Beyond the HCFKEL repeats, the sequence homology to the HCF proteins was limited to the SAS1N and SAS1C domains: 47 and 57% identical to their counterparts in HCF-1. Interestingly, the SAS1N and SAS1C elements are separated by large intervening region (residues 444–1,262) rich (26.1%) in serine and threo-nine residues. This is highly reminiscent of HCF-1 in which SAS1N and SAS1C are separated by a 1,411 amino acid segment that includes the central HCFPRO repeats that specify proteolytic processing (Wilson et al., 2000). Careful examination of the unique central sequence from dHCF did not reveal any convincing matches to the HCFPRO repeats.

The dHCF gene is transcribed throughout development

Northern analysis using total RNA prepared from SL2 cells and probed with the complete coding sequence of dHCF, identified an abundant transcript of 6.95–7.0-kb (Fig. 3A).

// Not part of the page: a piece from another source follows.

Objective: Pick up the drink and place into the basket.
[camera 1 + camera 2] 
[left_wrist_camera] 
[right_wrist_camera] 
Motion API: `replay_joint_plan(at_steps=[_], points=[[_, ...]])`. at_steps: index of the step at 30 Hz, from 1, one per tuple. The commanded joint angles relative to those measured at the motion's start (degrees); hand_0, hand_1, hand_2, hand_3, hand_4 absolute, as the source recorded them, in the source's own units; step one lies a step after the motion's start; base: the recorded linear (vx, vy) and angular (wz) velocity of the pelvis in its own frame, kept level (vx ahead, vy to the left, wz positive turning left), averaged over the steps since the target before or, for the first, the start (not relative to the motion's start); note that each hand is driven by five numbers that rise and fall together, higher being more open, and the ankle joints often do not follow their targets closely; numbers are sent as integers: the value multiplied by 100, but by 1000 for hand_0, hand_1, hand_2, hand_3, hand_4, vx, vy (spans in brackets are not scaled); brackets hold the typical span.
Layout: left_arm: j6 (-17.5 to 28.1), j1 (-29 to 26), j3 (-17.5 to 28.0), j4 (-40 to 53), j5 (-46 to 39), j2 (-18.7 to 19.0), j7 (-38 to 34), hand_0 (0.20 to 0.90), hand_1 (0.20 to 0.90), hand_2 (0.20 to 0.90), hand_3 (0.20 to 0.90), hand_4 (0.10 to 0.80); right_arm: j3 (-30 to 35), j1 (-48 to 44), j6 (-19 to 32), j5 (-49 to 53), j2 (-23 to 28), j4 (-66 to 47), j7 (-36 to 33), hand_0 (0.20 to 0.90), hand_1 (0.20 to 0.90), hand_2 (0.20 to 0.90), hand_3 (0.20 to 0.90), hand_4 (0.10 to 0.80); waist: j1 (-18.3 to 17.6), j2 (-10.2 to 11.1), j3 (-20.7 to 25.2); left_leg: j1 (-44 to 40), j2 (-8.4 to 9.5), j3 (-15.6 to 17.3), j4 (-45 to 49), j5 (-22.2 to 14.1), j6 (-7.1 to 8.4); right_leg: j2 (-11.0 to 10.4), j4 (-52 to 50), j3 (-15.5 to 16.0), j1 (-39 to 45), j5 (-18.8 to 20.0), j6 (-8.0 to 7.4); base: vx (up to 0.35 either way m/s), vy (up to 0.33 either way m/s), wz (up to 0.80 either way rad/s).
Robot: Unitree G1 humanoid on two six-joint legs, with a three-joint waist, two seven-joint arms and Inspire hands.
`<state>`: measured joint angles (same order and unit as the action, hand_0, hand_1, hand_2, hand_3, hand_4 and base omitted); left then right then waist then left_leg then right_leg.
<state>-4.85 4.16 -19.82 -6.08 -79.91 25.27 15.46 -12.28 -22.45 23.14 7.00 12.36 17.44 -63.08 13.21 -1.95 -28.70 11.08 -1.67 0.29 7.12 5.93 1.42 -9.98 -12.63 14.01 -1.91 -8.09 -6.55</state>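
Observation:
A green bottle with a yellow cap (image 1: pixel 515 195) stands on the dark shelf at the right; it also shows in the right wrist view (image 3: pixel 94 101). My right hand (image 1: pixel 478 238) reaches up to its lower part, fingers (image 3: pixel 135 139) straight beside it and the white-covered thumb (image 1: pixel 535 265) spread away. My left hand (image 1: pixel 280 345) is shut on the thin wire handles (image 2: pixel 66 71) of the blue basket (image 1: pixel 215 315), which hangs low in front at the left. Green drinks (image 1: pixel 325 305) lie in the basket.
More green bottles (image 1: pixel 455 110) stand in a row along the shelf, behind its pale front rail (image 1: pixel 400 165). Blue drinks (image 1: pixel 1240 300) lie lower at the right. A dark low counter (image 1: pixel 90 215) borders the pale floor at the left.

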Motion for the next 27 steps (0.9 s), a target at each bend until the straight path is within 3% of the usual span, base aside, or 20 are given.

To determine when the dHCF gene is expressed during development, we performed RT-PCR analysis using first-strand cDNA prepared from polyA+ RNA isolated from various embryonic and larval stages as well as from adult tissues. Amplification using oli-gonucleotide primers (dHCFoD7 and dHCFoU10) complementary to sequences in exons 8 and 11, gave rise to the expected 691 bp fragment in all cDNA samples (Fig. 3B). There appeared to be only minor variation in the amount of amplification product. These results indicate that dHCF mRNA is present throughout development and is also present in adults. We also observed a smaller amplification product (296 bp) in all samples, although this product was more abundant in embryonic and larval tissues than in adults. Sequencing of the smaller amplification product showed that it corresponds to an alternative splice variant lacking exons 9 and 10 (data not shown). To confirm that equal quantities of cDNA were used, parallel amplification reactions were performed using primers derived from the broadly expressed ribosomal protein 49 gene (Fig. 3B, lower part).

Fig. 3.

Fig. 3

Drosophila HCF mRNA is present throughout development. A: Northern blot analysis of total RNA (25 µg) prepared from Drosophila SL2 tissue culture cells. RNA was resolved on a 1% denaturing gel and probed with a P32-labeled DNA fragment corresponding to the entire dHCF open reading frame. Sizes of RNA molecular weight standards (Gibco-BRL) are given in thousands of nucleotides. An asterisk denotes a non-specific band. B: RT-PCR analysis using oligonucleotide primers derived from dHCF (upper and middle panels) and ribosomal protein 49 (lower part). In the middle panel, cDNA templates were diluted 10-fold prior to amplification. Sources of mRNA were as follows: 0–4 h embryos (lane 2), 4–8 h embryos (lane 3), 8–12 h embryos (lane 4), 12–24 h embryos (lane 5), 1st instar larvae (lane 6), 2nd instar larvae (lane 7), 3rd instar larvae (lane 8), pupae (lane 9), male head (lane 10), female head (lane 11), male body (lane 12), female body (lane 13), and cloned dHCF cDNA as a positive control (lane 14). Sizes of DNA markers (lane 1) are given in bp. C: The predicted exonintron structure of the dHCF gene. Coding sequences are indicated by filled boxes. Oligonucleotide primers used for RT-PCR analysis are shown above the appropriate exon. Two alternative mRNA splice variants are indicated (labeled 8–11 and 11– 13 splice). The splice variant which deletes exon 12 is based on a single cDNA clone isolated from the embryo library.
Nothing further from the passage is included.